## What you are asked to do
Start at the first line of the material. Repeat each line exactly through the one containing "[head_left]", then stop.

-*-

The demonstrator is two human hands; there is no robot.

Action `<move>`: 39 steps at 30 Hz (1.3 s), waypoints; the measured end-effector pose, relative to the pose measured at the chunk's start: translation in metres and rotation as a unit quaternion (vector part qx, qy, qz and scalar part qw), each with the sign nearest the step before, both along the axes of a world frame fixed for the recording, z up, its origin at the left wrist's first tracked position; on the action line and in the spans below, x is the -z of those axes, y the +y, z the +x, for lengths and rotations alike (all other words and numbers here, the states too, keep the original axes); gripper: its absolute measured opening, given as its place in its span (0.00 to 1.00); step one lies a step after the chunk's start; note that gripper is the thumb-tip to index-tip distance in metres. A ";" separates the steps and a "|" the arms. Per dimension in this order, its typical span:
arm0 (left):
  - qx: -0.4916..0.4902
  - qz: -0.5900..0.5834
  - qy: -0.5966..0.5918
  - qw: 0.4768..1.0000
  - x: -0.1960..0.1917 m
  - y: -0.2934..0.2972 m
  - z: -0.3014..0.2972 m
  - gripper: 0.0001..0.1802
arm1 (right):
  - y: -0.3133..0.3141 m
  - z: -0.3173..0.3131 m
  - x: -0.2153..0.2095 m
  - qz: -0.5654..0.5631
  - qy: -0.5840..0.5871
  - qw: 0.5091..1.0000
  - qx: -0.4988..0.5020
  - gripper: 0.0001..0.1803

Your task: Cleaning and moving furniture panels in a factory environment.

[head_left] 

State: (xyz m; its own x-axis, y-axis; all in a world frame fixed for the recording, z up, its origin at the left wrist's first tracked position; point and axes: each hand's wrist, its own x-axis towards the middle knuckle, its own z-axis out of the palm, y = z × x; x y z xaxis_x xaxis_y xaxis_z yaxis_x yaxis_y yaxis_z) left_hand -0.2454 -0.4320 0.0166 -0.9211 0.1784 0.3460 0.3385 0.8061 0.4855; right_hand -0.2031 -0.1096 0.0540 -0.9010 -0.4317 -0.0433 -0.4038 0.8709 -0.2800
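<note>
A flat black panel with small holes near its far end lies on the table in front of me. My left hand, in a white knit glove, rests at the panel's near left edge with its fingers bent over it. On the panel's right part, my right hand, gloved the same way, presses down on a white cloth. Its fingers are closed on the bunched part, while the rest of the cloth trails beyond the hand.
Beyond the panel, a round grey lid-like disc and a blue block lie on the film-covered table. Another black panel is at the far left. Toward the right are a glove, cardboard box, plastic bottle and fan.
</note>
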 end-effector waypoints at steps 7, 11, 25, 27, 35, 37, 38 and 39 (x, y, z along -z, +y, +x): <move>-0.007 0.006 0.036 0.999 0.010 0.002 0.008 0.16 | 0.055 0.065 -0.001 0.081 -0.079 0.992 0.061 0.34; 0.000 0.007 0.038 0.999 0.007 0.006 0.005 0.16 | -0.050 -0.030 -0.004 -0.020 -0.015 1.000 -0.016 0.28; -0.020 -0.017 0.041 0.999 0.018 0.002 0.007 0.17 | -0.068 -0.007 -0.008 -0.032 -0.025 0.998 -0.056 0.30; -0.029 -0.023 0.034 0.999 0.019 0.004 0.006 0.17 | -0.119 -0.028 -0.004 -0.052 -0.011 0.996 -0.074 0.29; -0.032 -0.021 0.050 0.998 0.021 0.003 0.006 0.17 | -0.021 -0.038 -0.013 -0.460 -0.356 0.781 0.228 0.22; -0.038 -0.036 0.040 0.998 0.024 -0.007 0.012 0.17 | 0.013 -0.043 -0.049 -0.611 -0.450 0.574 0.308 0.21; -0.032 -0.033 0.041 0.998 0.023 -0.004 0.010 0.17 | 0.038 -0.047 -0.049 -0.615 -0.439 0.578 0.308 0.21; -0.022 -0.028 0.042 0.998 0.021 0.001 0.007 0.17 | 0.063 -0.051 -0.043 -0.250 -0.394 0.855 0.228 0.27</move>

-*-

## Reply
The demonstrator is two human hands; there is no robot.

Action `<move>`: 39 steps at 30 Hz (1.3 s), waypoints; the measured end-effector pose, relative to the pose measured at the chunk's start: translation in metres and rotation as a unit quaternion (vector part qx, qy, qz and scalar part qw), each with the sign nearest the step before, both along the axes of a world frame fixed for the recording, z up, its origin at the left wrist's first tracked position; on the action line and in the spans below, x is the -z of those axes, y the +y, z the +x, for lengths and rotations alike (all other words and numbers here, the states too, keep the original axes); gripper: its absolute measured opening, given as its place in its span (0.00 to 1.00); step one lies a step after the chunk's start; note that gripper is the thumb-tip to index-tip distance in metres. A ";" separates the steps and a "|" the arms. Per dimension in this order, its typical span:
arm0 (left):
  - qx: -0.4916..0.4902
  - qz: -0.5900..0.5834
  - qy: -0.5966..0.5918
  - qw: 0.4768..1.0000
  - x: -0.1960..0.1917 m
  - y: -0.2934..0.2972 m
  - z: -0.3014..0.2972 m
  - gripper: 0.0001..0.1802
arm1 (right):
  - y: -0.3133..0.3141 m
  - z: -0.3173..0.3131 m
  - x: -0.2153..0.2095 m
  - qz: -0.5654..0.5631
  - qy: -0.5840..0.5871
  - qw: 0.5091..1.0000
  - qx: -0.4988..0.5020
  - gripper: 0.0001..0.1803

Your task: Cleaning and moving furniture panels in a factory environment.

[head_left] 

Nothing else remains to be done in this exercise.